Le traitement médical est le plus souvent illusoire et reste purement symptomatique :
- Diète hydrique [9,13,14]
- Charbon végétal activé [2]
- Laxatif si constipation [9,13,14,16,19,23,24,25,27,33] ou pansements digestifs si
diarrhée [13,14,27,33]
- Perfusion (glucose et bicarbonates pour lutter contre l’acidose) et réhydratation
par voie orale [2,9,13,14,16,19,23,24,25,27], voire transfusion si nécessaire [2]
- Diurétiques [9,13,14,16,19,23,24]
- Analeptiques cardiaques : caféine, heptaminol [9,14,25,27]
- Hépatoprotecteurs [14,24,25,27]
- Administration d’oxyde de calcium, de gluconate de calcium ou de phosphate
bicalcique aux animaux les moins atteints afin de diminuer la toxicité des tanins
(oxydation des polyphénols en quinones qui sont beaucoup moins toxiques)
[13,14,23]
- Stimulants de la motricité digestive [13,23,24]
- Xylazine si troubles nerveux [33]
- Anti-inflammatoires [13]
- Antibiothérapie si complications bactériennes [13,24]
Il reste préférable de prévenir l’intoxication (changement de pâture, alimentation
complémentaire en période de disette, taille des chênes, labourage pour enfouir les glands,
identification des sujets friands de glands) [9,13,14,23,25,27].
Pronostic :
Le pronostic est très sombre [9,13,14,19,23,24,25,27,33]. Si l’urémie est comprise
entre 1 et 3g/l le pronostic est réservé, si elle est supérieure à 3g/l (50mmol/l), l’issue est
généralement fatale [9,13,14,23,24,27,33].
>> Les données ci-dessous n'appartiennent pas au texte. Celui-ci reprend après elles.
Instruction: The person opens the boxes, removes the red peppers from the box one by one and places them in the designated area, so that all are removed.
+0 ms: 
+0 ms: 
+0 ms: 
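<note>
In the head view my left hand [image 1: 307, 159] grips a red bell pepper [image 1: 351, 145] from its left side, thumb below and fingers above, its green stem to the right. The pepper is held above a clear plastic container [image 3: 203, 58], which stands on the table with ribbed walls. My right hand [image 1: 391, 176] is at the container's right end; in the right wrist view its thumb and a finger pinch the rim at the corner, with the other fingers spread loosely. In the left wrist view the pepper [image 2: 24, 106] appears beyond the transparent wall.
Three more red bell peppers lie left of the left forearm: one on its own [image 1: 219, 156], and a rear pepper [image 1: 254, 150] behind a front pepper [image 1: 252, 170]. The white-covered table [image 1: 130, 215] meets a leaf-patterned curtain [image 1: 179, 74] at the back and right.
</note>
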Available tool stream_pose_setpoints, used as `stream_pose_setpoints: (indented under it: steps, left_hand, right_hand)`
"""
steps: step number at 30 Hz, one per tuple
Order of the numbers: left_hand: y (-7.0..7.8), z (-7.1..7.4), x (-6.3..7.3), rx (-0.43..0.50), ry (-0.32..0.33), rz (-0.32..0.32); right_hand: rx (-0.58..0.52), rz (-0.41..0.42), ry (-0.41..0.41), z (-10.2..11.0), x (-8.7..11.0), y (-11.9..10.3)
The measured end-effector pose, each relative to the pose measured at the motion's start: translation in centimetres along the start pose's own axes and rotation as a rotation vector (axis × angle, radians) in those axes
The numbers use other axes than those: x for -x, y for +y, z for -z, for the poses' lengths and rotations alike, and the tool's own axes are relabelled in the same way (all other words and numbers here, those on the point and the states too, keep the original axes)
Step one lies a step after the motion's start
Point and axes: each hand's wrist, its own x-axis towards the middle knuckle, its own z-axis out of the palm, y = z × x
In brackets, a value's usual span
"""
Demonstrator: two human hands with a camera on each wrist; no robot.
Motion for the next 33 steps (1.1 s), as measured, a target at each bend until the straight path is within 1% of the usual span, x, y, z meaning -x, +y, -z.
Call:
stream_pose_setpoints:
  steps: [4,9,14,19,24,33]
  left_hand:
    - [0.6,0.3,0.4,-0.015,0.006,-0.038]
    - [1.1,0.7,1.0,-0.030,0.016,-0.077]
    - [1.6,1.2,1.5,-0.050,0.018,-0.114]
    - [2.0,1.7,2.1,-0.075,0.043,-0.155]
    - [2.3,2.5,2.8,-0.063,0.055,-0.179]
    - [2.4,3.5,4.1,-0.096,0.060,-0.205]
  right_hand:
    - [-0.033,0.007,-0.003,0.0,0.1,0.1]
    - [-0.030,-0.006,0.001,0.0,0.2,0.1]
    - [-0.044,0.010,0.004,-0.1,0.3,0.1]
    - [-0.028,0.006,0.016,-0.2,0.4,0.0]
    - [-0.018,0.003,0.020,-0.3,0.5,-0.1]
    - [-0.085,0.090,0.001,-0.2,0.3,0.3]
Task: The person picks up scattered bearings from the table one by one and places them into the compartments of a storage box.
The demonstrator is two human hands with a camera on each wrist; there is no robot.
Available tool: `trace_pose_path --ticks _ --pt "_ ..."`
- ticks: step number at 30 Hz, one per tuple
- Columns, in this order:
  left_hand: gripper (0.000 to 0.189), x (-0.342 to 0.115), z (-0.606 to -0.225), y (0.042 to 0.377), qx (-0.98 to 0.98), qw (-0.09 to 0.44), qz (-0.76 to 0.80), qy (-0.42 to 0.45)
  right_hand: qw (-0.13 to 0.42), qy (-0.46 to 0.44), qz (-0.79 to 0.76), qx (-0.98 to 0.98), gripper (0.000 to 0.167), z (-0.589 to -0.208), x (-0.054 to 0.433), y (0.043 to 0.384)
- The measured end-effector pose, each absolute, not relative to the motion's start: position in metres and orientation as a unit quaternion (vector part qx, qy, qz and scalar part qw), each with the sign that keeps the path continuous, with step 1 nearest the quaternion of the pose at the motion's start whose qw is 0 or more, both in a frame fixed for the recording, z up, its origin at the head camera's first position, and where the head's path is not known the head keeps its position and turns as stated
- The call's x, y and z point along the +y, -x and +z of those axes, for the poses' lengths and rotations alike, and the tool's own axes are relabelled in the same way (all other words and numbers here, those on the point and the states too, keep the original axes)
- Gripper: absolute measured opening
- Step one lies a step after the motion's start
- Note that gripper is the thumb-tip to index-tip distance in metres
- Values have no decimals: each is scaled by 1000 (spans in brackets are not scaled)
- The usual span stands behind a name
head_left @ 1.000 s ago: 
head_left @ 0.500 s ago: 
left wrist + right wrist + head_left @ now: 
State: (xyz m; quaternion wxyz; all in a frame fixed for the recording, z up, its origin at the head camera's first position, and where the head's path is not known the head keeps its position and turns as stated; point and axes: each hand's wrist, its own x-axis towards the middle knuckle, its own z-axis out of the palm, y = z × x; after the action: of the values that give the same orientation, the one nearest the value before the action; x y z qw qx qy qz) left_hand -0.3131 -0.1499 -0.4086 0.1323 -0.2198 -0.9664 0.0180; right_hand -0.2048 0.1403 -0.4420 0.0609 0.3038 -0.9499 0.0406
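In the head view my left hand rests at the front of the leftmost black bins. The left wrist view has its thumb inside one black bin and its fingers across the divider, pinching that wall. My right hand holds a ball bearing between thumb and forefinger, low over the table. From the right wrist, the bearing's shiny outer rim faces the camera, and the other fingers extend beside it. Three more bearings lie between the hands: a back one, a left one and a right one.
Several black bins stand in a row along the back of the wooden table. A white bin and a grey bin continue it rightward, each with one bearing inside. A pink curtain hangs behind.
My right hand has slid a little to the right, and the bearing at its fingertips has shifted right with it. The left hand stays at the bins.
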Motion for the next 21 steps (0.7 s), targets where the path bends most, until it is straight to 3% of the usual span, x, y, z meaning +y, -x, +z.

D’après les données du CNITV, le taux de morbidité atteint 47% chez les bovins (sur
2214 bovins exposés), 12% chez les ovins (sur 1199 ovins exposés) et 25% chez les caprins
(sur 160 caprins exposés). Le taux de mortalité s’élève à 11% chez les bovins, 6% chez les
ovins et 12,5% chez les caprins. Le taux de létalité atteint quant à lui 24% chez les bovins,
54% chez les ovins et 50% chez les caprins.